Dans la majorité présidentielle, les propos du chef de l’Etat ont dû irriter les quelques députés de « l’aile gauche ». Quinze d’entre eux ont diffusé ce matin une tribune où ils défendent leur vision d’une immigration via « une intégration réussie dans les territoires ». « Il n’y a pas de débat, à notre sens, sur les réfugiés politiques » écrivent-ils, « le débat ne doit pas servir de marchepied à ceux qui font leur fonds de commerce » des « haines sur tous les citoyens de confession musulmane »…

Du côté du groupe LREM du Sénat, son porte-parole, Julien Bargeton, défend en tout point la ligne définie par Emmanuel Macron. « Il a rappelé ce qu’était le "en même temps" : humanité et fermeté, conformément à l’ADN d’En Marche » soutient le sénateur LREM de Paris. Pour lui, « ce n’est pas une virée à droite.

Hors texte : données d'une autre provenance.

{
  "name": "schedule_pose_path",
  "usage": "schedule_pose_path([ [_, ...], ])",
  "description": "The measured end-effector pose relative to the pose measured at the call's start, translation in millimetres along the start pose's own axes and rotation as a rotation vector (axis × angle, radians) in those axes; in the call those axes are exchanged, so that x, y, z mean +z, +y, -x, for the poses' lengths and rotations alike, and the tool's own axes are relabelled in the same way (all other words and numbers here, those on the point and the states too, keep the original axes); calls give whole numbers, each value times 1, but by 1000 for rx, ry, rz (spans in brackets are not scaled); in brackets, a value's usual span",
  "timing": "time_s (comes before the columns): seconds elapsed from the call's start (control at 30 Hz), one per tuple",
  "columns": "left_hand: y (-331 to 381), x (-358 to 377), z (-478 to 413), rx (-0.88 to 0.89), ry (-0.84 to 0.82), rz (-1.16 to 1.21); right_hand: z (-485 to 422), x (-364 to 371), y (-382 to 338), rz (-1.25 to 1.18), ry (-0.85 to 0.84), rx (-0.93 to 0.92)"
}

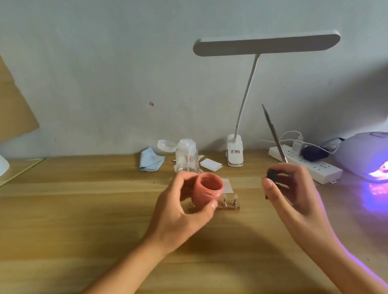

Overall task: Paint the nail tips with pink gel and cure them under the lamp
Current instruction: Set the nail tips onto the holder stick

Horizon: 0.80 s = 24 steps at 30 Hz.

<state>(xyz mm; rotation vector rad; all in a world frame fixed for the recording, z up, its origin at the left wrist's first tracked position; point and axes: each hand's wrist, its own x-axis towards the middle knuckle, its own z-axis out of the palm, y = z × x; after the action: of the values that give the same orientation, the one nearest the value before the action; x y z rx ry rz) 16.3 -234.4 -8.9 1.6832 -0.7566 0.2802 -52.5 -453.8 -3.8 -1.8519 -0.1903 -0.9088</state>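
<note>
The left hand (187,205) is wrapped around an open pink gel pot (207,191), lifted off the table (80,220) and tipped so its mouth faces the camera; pink gel coats the inside. The pot hangs just in front of the nail-tip stand (227,207), hiding the stand's left part, so only two nail tips (229,197) on their pegs show, pale and, as far as can be told at this size, not yet pink. The right hand (289,186), to the right of the stand, is closed on a small black piece, likely the pot's lid (271,176), and also pinches a thin brush (275,138) whose handle points up and away; the bristle end is hidden in the hand. The curing lamp (373,157) sits well to the right of the stand, beyond a power strip (310,163), already glowing violet. Behind the stand stand a clear pump bottle (187,158), a folded blue cloth (151,161) and a clip-on desk light (235,153). Judging from this, the job is at its start: the pot is uncapped, but loading the brush, coating each tip and carrying the stand across to the lamp all seem left to do.
</note>
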Motion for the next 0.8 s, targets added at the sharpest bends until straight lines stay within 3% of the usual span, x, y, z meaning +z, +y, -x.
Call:
schedule_pose_path([
  [0.1, -7, -14, -7, -53, 126, -34, 0, -5, 17, 59, 31, 116],
  [0.23, -32, -39, -12, -294, 260, -241, -7, -9, 32, 276, 72, 184],
  [0.3, -43, -46, -11, -400, 285, -364, -10, -10, 40, 307, 89, 255],
  [0.37, -52, -47, -12, -452, 271, -344, -12, -10, 46, 350, 88, 324],
  [0.43, -56, -46, -13, -453, 250, -309, -12, -11, 51, 398, 72, 391],
  [0.57, -58, -42, -15, -415, 208, -474, -12, -9, 59, 536, -14, 467],
  [0.7, -48, -36, -7, -355, 234, -746, -10, -10, 54, 662, 4, 386],
  [0.8, -34, -31, 7, -213, 290, -731, -6, -9, 39, 595, 115, 272],
])
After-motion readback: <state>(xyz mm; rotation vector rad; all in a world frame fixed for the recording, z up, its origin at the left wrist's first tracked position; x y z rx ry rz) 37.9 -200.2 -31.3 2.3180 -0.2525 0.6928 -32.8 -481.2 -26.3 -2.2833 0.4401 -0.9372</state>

Il ne faut pas lire cela en termes électoralistes, mais avec la démarche du Président qui est de se confronter au réel. Il y a un problème de communautarisme dans certains quartiers, un sujet de l’intégration qui n’est pas réussie. Ne soyons pas dans une attitude de déni ».

« Les formules simplistes, ça peut faire des beaux slogans, mais ça ne résout rien » (Françoise Cartron, sénatrice LREM)

La sénatrice LREM Françoise Cartron souligne de son côté que « que quand vous allez dans les quartiers chics, il y n’y a pas de problème de mixité sociale, il y a un bon entre-soi. Dans les quartiers difficiles, il y a plus d’un type de catégories sociales. (…) C’est comme ça qu’on installe des établissements ghetto, dans les deux sens ».

Mais sur la forme, la sénatrice de Gironde a peut-être moins goûté la formule autour du « parti bourgeois ». « Il faut en parler, s’y attaquer et faire acte de pédagogie. Le tout, ce n’est pas d’enfourcher des slogans qui seraient simplistes pour faire de l’électoralisme » lance l’ancienne socialiste. Françoise Cartron ajoute : « Les formules simplistes, ça peut faire des beaux slogans, mais ça ne résout rien. A droite, comme à gauche. Et c’est valable pour tout le monde ». De quoi nourrir le débat sur l’immigration prévu à la fin du mois au Parlement.